Monday 18 May 2015

Reflections On Life In A Cult 1

I was raised in a cult.  My parents joined the Mormons in 1961.  They were previously in a mixed marriage, Church of England and Roman Catholic, not that either were regular churchgoers, but it was those forms of Christian belief that shaped the rituals of their lives.  In order to prevent me being sent to a Roman Catholic school my mother invited in the two young Mormon boys who knocked on the front door one day to talk to her about the religion they felt was so important they had travelled all the way from America to share it.  I'm not sure my father was strong on the belief, but somehow he succumbed and they were both baptised members of the Church of Jesus Christ of Latter-day Saints in the showcase chapel across the road from the Science Museum in London.  I suspect that my mother was the main driver in trying to fix the holes that a mixed marriage caused in a relationship.  Sadly, I was to do the same thing many years later except that the mixture in my marriage was one of different sexual orientations.

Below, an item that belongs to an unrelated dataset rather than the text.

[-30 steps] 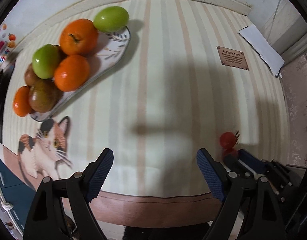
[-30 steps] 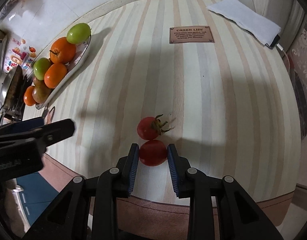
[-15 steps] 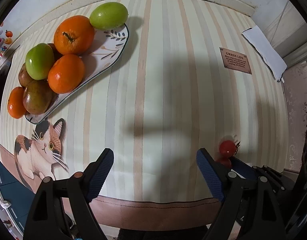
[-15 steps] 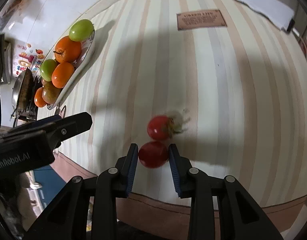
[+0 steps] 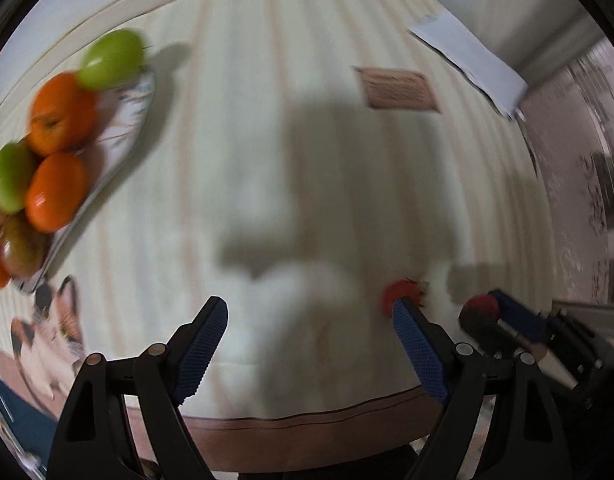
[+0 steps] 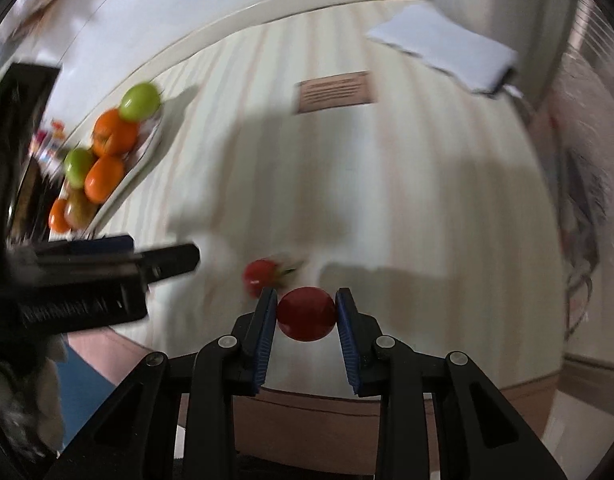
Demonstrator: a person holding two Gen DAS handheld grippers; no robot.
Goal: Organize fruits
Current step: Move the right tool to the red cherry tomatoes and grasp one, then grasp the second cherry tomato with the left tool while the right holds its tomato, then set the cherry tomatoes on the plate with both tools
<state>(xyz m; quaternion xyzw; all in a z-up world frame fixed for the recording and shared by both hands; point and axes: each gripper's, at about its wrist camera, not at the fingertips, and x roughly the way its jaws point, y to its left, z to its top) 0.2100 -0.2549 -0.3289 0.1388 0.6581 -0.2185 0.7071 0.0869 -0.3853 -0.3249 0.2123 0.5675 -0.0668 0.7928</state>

I married in the faith, in a Mormon temple to an LDS woman when I was nineteen.  We had been best friends for three years.  At nineteen I should have been one of those young men giving up two years of my life to preach the gospel full time.  Being a missionary requires the young person to be cut off from their loved ones for the duration of their assignment and connected only by a weekly written letter and a phone call home on Christmas Day and Mother's Day.  Any other contact would have to go through the mission president's office.  Nothing is allowed to interfere with the work of the missionary.  Even significant family events like weddings and funerals are never an excuse to take a break from missions.  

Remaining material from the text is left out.